Input data Start Marker

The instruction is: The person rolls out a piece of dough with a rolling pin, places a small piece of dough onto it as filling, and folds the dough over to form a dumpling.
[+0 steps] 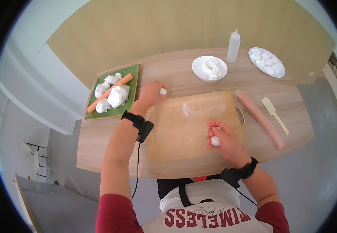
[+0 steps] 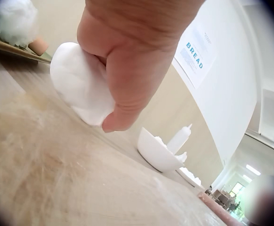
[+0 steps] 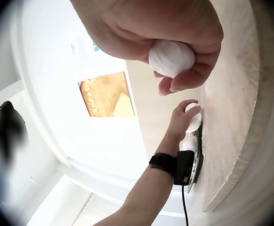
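Observation:
The left hand point(image 1: 151, 94) grips a white lump point(image 1: 163, 91) just right of the green plate, beyond the board's upper left corner. In the left wrist view this lump point(image 2: 78, 82) looks smooth and rounded, with the thumb pressed along its side. Above the right part of the wooden board point(image 1: 176, 136), the right hand point(image 1: 226, 141) has its fingers curled round a smaller white ball point(image 1: 215, 141). The right wrist view shows that ball point(image 3: 172, 58) held between palm and fingertips.
A green plate point(image 1: 131, 92) at the left holds white lumps and an orange stick. Behind the board stand a white bowl point(image 1: 219, 77), a squeeze bottle point(image 1: 233, 47) and an oval plate point(image 1: 252, 62) of white pieces. A pink roll point(image 1: 259, 119) and a spatula point(image 1: 271, 108) lie right.

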Tool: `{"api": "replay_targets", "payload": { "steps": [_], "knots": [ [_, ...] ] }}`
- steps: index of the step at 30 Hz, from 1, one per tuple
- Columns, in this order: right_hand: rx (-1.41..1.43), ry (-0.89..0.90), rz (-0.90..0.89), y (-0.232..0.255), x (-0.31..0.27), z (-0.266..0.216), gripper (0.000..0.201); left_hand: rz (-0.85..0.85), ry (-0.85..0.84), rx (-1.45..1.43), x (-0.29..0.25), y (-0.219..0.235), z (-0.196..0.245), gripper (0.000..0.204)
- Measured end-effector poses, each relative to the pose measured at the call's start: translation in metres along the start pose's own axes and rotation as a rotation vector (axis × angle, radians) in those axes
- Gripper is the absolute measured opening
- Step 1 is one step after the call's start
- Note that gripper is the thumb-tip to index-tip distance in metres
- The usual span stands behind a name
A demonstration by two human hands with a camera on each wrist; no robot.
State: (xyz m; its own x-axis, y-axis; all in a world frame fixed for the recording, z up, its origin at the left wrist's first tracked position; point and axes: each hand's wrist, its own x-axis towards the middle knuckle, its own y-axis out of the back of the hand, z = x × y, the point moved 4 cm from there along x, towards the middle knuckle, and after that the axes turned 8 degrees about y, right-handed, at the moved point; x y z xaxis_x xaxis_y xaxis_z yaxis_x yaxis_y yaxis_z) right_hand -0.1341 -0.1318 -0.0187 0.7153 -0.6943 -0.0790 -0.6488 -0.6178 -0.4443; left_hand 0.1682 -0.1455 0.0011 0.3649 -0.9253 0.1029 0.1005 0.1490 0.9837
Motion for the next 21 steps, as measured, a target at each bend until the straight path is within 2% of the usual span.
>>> {"api": "replay_targets", "payload": {
  "steps": [2, 4, 5, 7, 11, 13, 14, 16, 18, 21],
  "knots": [
    [-0.007, 0.017, 0.004, -0.002, 0.003, -0.001, 0.019, -0.062, -0.020, -0.027, 0.006, -0.008, -0.001, 0.034],
    [-0.032, 0.043, -0.004, -0.008, 0.003, -0.005, 0.021, -0.206, -0.018, -0.055, 0.009, -0.016, -0.003, 0.039],
    [-0.033, 0.047, 0.013, -0.007, 0.004, -0.004, 0.021, -0.211, -0.034, -0.059, 0.009, -0.020, -0.005, 0.039],
    [-0.002, 0.071, -0.025, -0.007, 0.007, -0.001, 0.030, -0.039, -0.037, -0.113, 0.004, -0.018, -0.006, 0.045],
    [0.091, 0.016, 0.046, -0.008, 0.010, 0.004, 0.036, 0.033, 0.008, -0.057, -0.003, -0.014, 0.006, 0.045],
    [0.152, 0.024, 0.071, -0.010, 0.009, 0.002, 0.036, 0.281, -0.031, -0.129, -0.015, 0.001, 0.014, 0.039],
    [0.154, 0.012, 0.081, -0.008, 0.011, 0.004, 0.036, 0.266, -0.029, -0.134, -0.026, 0.009, 0.023, 0.039],
    [0.199, 0.138, -0.031, -0.008, 0.013, 0.004, 0.034, 0.161, -0.077, -0.770, -0.057, 0.023, 0.048, 0.038],
    [0.186, 0.106, 0.032, -0.017, 0.013, -0.001, 0.031, 0.017, -0.028, -0.969, -0.098, 0.035, 0.078, 0.040],
    [0.209, 0.114, 0.100, -0.028, 0.010, -0.004, 0.028, -0.192, 0.204, -1.492, -0.150, 0.012, 0.111, 0.047]
  ]
}}
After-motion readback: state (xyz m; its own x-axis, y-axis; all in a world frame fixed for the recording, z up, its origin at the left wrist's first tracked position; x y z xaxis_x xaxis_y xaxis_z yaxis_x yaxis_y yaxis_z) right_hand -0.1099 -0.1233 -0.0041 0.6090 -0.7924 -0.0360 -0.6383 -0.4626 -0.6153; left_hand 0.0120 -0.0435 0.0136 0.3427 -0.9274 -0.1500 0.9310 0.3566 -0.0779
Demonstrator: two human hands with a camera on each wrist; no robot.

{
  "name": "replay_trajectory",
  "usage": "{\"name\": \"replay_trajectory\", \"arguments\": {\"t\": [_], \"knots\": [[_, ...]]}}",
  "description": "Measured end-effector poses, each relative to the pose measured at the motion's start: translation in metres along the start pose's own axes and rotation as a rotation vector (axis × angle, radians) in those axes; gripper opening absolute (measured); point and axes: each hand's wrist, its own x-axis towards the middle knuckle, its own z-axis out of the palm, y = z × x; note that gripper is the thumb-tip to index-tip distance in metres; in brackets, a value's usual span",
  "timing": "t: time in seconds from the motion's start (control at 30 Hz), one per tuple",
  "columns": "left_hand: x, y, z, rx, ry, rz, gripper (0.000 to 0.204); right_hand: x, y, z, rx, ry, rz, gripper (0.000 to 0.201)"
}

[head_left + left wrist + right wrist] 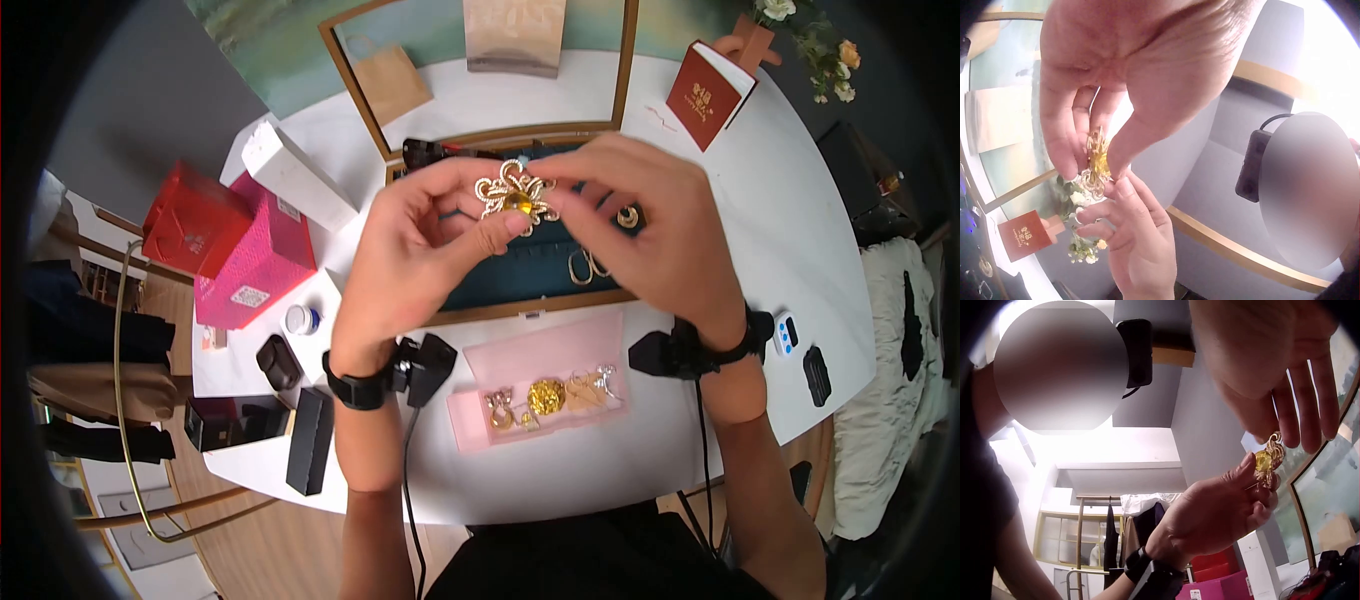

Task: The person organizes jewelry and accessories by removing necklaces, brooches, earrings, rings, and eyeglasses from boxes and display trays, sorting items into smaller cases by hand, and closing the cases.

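Note:
A gold brooch with looped, beaded petals and a round amber-yellow stone is held up over the open jewelry box. My left hand pinches it from the left, the thumb on its lower front near the stone. From the other side my right hand pinches its outer loops between thumb and index finger. In the right wrist view the brooch appears edge-on, its stone turned toward the left thumb. The box has a dark teal lining, with gold earrings in it, partly hidden by my right hand.
In front of the box lies an open pink case with several gold pieces. Left are a pink bag, a red bag, a white box and a long black box. A red book stands at the back right.

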Motion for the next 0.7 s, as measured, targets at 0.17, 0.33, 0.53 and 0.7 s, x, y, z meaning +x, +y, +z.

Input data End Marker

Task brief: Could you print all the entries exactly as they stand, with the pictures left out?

Exercise output:
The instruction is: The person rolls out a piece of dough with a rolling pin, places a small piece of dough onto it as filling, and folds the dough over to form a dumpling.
[+0 steps] 
[+0 steps] 
[+0 steps] 
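Observation:
The left hand point(image 1: 151, 94) grips a white lump point(image 1: 163, 91) just right of the green plate, beyond the board's upper left corner. In the left wrist view this lump point(image 2: 78, 82) looks smooth and rounded, with the thumb pressed along its side. Above the right part of the wooden board point(image 1: 176, 136), the right hand point(image 1: 226, 141) has its fingers curled round a smaller white ball point(image 1: 215, 141). The right wrist view shows that ball point(image 3: 172, 58) held between palm and fingertips.
A green plate point(image 1: 131, 92) at the left holds white lumps and an orange stick. Behind the board stand a white bowl point(image 1: 219, 77), a squeeze bottle point(image 1: 233, 47) and an oval plate point(image 1: 252, 62) of white pieces. A pink roll point(image 1: 259, 119) and a spatula point(image 1: 271, 108) lie right.
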
Tool: `{"api": "replay_targets", "payload": { "steps": [_], "knots": [ [_, ...] ] }}`
- steps: index of the step at 30 Hz, from 1, one per tuple
- Columns, in this order: right_hand: rx (-1.41..1.43), ry (-0.89..0.90), rz (-0.90..0.89), y (-0.232..0.255), x (-0.31..0.27), z (-0.266..0.216), gripper (0.000..0.201); left_hand: rz (-0.85..0.85), ry (-0.85..0.84), rx (-1.45..1.43), x (-0.29..0.25), y (-0.219..0.235), z (-0.196..0.245), gripper (0.000..0.204)
- Measured end-effector poses, each relative to the pose measured at the call's start: translation in metres along the start pose's own axes and rotation as a rotation vector (axis × angle, radians) in those axes
- Gripper is the absolute measured opening
- Step 1 is one step after the call's start
- Note that gripper is the thumb-tip to index-tip distance in metres
- The usual span stands behind a name
A demonstration by two human hands with a camera on each wrist; no robot.
State: (xyz m; its own x-axis, y-axis; all in a world frame fixed for the recording, z up, its origin at the left wrist's first tracked position; point and axes: each hand's wrist, its own x-axis towards the middle knuckle, its own y-axis out of the back of the hand, z = x × y, the point moved 4 cm from there along x, towards the middle knuckle, and after that the axes turned 8 degrees about y, right-handed, at the moved point; x y z xaxis_x xaxis_y xaxis_z yaxis_x yaxis_y yaxis_z) right_hand -0.1341 -0.1318 -0.0187 0.7153 -0.6943 -0.0790 -0.6488 -0.6178 -0.4443; left_hand 0.1682 -0.1455 0.0011 0.3649 -0.9253 0.1029 0.1005 0.1490 0.9837
Motion for the next 21 steps, as measured, a target at each bend until the straight path is within 2% of the usual span.
>>> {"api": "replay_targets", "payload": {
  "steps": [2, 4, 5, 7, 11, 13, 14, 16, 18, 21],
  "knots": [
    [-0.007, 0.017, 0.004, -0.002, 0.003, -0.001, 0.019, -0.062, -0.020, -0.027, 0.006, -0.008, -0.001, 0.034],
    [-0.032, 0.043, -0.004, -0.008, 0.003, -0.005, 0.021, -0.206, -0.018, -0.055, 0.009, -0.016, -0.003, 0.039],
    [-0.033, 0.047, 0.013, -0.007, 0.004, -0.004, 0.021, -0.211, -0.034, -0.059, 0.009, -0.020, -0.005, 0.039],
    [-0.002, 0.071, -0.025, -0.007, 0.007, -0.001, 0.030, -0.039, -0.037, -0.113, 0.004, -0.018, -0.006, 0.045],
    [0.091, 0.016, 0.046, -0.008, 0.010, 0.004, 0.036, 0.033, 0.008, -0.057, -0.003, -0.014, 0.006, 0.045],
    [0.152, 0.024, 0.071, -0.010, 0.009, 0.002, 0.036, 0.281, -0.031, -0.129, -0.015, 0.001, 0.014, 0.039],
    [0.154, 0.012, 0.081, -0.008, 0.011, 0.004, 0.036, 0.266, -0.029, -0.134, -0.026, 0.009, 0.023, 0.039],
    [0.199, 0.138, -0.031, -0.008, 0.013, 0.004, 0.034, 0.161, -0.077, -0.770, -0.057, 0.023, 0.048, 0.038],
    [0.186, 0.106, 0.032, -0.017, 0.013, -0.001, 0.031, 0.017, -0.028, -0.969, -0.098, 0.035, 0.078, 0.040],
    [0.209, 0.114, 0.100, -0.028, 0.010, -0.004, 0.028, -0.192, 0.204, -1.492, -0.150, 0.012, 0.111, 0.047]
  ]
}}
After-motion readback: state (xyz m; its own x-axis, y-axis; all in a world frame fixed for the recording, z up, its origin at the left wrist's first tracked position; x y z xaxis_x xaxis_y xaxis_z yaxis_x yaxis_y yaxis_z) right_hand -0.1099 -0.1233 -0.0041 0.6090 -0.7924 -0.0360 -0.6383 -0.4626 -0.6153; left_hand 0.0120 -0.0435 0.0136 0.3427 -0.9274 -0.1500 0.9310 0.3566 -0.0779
Demonstrator: two human hands with a camera on each wrist; no robot.

{
  "name": "replay_trajectory",
  "usage": "{\"name\": \"replay_trajectory\", \"arguments\": {\"t\": [_], \"knots\": [[_, ...]]}}",
  "description": "Measured end-effector poses, each relative to the pose measured at the motion's start: translation in metres along the start pose's own axes and rotation as a rotation vector (axis × angle, radians) in those axes; gripper opening absolute (measured); point and axes: each hand's wrist, its own x-axis towards the middle knuckle, its own z-axis out of the palm, y = z × x; note that gripper is the thumb-tip to index-tip distance in metres; in brackets, a value's usual span",
  "timing": "t: time in seconds from the motion's start (control at 30 Hz), one per tuple",
  "columns": "left_hand: x, y, z, rx, ry, rz, gripper (0.000 to 0.204); right_hand: x, y, z, rx, ry, rz, gripper (0.000 to 0.201)"
}

[head_left + left wrist + right wrist] 

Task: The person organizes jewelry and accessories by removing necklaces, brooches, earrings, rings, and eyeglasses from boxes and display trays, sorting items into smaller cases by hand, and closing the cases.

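Note:
A gold brooch with looped, beaded petals and a round amber-yellow stone is held up over the open jewelry box. My left hand pinches it from the left, the thumb on its lower front near the stone. From the other side my right hand pinches its outer loops between thumb and index finger. In the right wrist view the brooch appears edge-on, its stone turned toward the left thumb. The box has a dark teal lining, with gold earrings in it, partly hidden by my right hand.
In front of the box lies an open pink case with several gold pieces. Left are a pink bag, a red bag, a white box and a long black box. A red book stands at the back right.
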
Motion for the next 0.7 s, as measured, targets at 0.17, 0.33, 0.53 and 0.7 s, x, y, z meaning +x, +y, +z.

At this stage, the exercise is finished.